As you can see, there are no observations for y in the C group, which means no data for the group can be plotted. However, ggplot still creates an empty C facet and a C legend entry. Is there a way to get ggplot to realize that it is removing all of the data from group C, and to remove the corresponding facet and legend entry?
One solution is obviously to remove these rows from the underlying data. However, my non-simplified dataframe dozens of columns that could be used as group or axis variables, with blocks of NA values scattered throughout. This means I would need to subset the data differently for every graph I want to create. I'm hoping for a simpler solution.
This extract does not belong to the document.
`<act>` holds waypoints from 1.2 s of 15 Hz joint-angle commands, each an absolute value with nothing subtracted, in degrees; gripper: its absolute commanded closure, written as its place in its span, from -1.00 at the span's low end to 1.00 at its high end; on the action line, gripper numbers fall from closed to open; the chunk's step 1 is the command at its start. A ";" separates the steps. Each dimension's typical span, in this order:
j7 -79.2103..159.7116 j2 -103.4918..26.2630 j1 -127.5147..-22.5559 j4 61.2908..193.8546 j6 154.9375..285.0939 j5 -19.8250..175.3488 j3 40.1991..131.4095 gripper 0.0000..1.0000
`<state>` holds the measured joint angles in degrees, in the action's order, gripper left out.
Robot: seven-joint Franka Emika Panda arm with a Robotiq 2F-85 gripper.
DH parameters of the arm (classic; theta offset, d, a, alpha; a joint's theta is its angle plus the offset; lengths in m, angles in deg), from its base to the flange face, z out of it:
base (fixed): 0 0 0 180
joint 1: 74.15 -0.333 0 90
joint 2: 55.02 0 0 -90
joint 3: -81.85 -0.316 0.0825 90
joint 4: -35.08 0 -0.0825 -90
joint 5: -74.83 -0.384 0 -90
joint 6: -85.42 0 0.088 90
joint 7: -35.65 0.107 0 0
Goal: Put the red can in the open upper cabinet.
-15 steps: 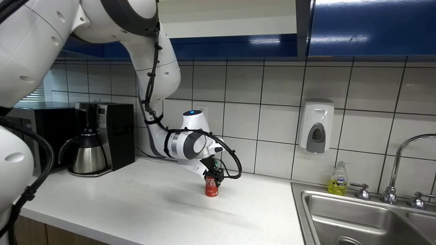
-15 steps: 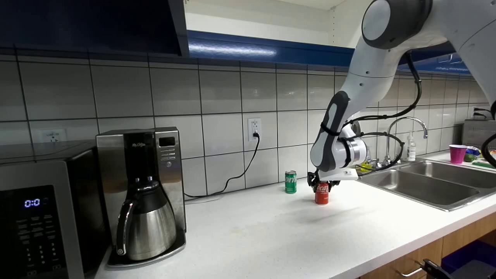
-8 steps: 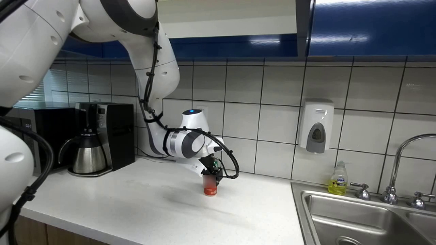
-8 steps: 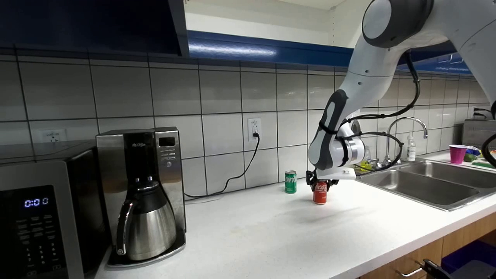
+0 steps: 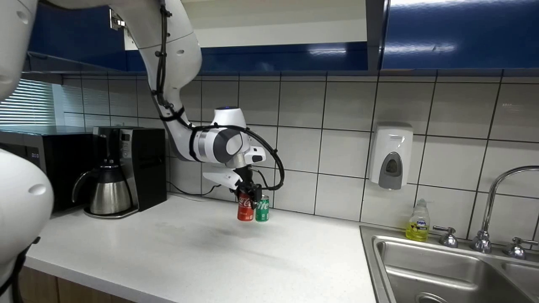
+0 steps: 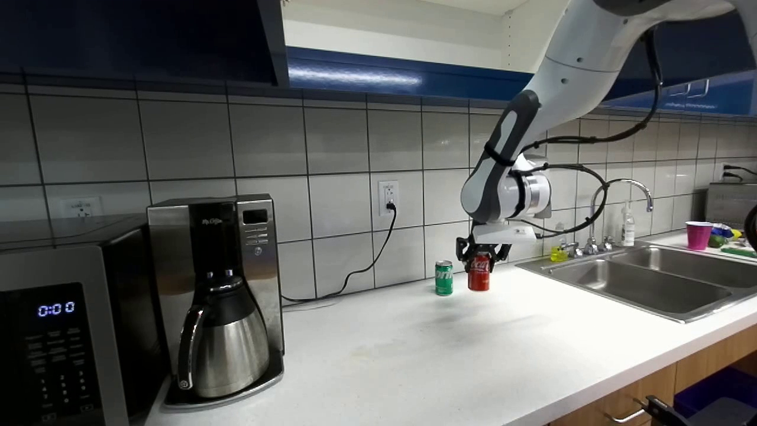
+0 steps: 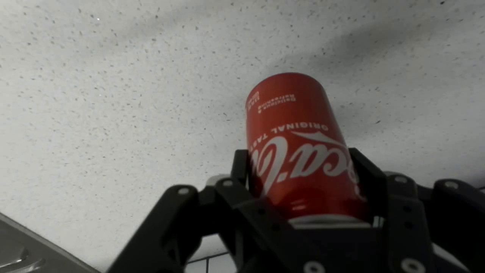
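My gripper (image 7: pixel 298 163) is shut on the red can (image 7: pixel 293 113), with one finger on each side of its upper part. The can is upright and held above the counter; it shows in both exterior views (image 5: pixel 245 213) (image 6: pixel 479 280). The gripper points down over it (image 5: pixel 246 199) (image 6: pixel 481 260). The silvery top is mostly hidden by the gripper in the wrist view. The open upper cabinet shows its pale interior (image 5: pixel 282 25) above and behind the gripper, also in an exterior view (image 6: pixel 390 26). Its upper part is cut off by the frames.
A green can (image 5: pixel 262 209) stands on the counter (image 6: pixel 378 355) beside the held can. A blue ledge (image 6: pixel 384 74) runs below the cabinet opening, with a dark blue door (image 5: pixel 459 35) at one side. A coffee maker (image 6: pixel 216 236), microwave (image 6: pixel 53 319) and sink (image 5: pixel 429 256) flank the counter.
The gripper has risen with the red can, lifting it off the counter. It has also shifted left in both exterior views. The green can, mostly hidden before in an exterior view, now shows.
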<state>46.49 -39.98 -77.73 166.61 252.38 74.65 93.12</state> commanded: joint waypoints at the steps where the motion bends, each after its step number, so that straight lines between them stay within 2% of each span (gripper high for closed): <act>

I've seen related questions dealing with unused factors in single facets and subsets of data, but the solutions presented there don't seem to work with missing data due to NA values.
EDIT to clarify additional complexity: the data at the top are simplified, and suggest a simple solution such as na.omit()
. However, my real data look something more like this (still simplified, obviously):
df <- data.frame(
group = rep(c("A", "B", "C"), each = 3),
v = c(runif(3), rep(NA, 6)),
w = c(NA, NA, NA, runif(6)),
x = runif(9),
y = c(runif(6), NA, NA, NA),
z = runif(9)
)
I want to create many different graphs, showing the relationships between different variables. So, if I want to graph x vs. z, I would show all three facets and legend entries, while if I graph w vs. y I would show only B. Running na.omit()
on this dataframe will delete every row.
Obviously I could subset the dataframe to only the columns I will use for graphing and than remove NA rows. However, this will require me to create a new dataframe for every graph, which seems tedious and inelegant. For this reason, I'm hoping for a more specific ggplot-based solution. (Of course I will accept an answer such as "there is no ggplot solution, you must create a new dataframe for each graph" if this is indeed the case).
na.omit(df)
instead ofdf
in youggplot
call:ggplot(na.omit(df), aes(x, y)) + ...
will give you the desired result. – Jaap